**Task brief**
Look through the listing below for the line containing "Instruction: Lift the". Copy it and each line after it up to and including the line containing "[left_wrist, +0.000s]", exactly, leaving out pictures.

**Task data**

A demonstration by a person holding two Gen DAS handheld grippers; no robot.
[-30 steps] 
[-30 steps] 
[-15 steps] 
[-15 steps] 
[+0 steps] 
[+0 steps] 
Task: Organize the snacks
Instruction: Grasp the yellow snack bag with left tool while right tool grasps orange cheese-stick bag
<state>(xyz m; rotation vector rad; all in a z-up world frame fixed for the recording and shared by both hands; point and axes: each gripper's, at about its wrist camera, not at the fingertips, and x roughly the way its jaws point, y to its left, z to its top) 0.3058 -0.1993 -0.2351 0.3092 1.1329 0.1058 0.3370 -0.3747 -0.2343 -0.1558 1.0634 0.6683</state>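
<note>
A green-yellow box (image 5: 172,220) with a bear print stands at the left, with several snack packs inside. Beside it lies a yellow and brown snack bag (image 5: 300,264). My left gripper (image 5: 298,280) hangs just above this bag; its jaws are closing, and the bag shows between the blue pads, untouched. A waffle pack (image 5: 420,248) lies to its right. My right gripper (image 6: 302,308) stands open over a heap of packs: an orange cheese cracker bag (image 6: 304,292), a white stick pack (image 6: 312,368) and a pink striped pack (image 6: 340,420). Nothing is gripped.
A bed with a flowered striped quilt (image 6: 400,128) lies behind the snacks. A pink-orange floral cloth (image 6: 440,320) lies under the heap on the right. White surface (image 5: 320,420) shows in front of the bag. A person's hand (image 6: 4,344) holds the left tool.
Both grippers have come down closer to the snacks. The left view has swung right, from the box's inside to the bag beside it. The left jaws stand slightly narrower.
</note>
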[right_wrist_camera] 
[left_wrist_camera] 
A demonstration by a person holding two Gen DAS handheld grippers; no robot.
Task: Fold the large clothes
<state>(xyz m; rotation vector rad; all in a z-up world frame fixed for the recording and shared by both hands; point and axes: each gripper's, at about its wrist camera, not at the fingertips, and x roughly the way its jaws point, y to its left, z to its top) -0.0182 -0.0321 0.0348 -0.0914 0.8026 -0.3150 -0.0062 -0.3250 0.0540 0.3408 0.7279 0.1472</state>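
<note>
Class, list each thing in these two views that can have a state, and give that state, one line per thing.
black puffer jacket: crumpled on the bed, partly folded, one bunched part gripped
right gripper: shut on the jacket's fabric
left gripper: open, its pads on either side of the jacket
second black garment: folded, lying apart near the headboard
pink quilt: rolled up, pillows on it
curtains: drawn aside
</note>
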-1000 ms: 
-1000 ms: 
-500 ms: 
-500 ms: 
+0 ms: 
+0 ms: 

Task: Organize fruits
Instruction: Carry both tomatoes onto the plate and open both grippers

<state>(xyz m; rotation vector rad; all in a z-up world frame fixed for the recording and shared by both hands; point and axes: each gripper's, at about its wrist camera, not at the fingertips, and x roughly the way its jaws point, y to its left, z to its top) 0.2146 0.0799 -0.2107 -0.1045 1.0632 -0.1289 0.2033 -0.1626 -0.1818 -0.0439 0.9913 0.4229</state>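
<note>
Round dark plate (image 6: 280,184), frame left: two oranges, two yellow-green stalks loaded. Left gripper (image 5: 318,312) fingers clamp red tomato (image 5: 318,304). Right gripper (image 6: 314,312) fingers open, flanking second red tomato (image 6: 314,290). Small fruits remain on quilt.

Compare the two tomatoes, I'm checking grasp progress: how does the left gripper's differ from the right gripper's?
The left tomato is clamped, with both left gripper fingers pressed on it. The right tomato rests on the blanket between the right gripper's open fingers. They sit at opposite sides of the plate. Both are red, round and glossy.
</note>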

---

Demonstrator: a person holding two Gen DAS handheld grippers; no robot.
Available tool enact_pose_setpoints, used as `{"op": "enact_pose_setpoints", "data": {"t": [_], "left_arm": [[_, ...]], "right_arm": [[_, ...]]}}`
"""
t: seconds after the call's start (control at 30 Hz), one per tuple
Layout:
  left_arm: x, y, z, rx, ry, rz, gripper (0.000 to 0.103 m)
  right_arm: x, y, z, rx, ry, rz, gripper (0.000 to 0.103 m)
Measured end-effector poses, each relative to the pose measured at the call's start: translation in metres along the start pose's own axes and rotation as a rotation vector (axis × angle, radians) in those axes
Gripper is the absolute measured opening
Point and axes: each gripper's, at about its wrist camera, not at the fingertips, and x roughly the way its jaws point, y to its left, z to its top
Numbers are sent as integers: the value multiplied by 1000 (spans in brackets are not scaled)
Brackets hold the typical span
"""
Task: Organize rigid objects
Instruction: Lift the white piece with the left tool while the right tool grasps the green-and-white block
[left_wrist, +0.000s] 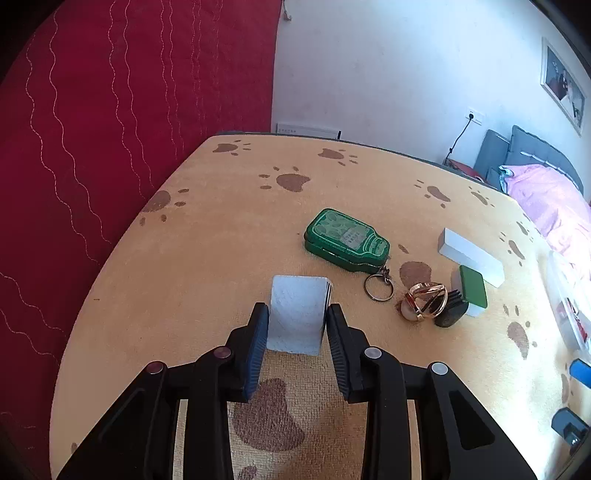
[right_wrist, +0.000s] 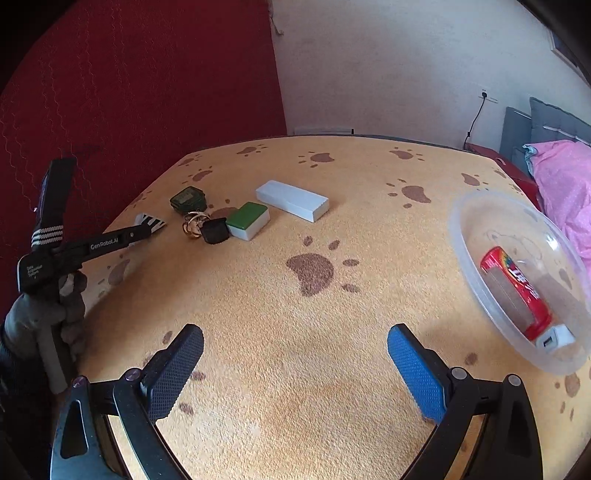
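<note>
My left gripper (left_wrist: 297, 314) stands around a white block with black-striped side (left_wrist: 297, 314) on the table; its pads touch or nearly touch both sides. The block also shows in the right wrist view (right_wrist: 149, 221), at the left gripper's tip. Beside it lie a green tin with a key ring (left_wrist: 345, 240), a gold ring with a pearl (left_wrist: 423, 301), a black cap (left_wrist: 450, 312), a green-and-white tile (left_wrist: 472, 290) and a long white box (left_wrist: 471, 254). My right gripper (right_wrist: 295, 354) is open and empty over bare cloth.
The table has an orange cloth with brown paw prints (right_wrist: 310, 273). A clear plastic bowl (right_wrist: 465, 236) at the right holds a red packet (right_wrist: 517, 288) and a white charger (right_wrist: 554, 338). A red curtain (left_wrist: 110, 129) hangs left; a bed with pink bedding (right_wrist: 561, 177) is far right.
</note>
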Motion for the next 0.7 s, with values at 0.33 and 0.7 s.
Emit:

**Solution to this problem**
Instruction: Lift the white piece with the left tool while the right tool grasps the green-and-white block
[left_wrist, +0.000s] 

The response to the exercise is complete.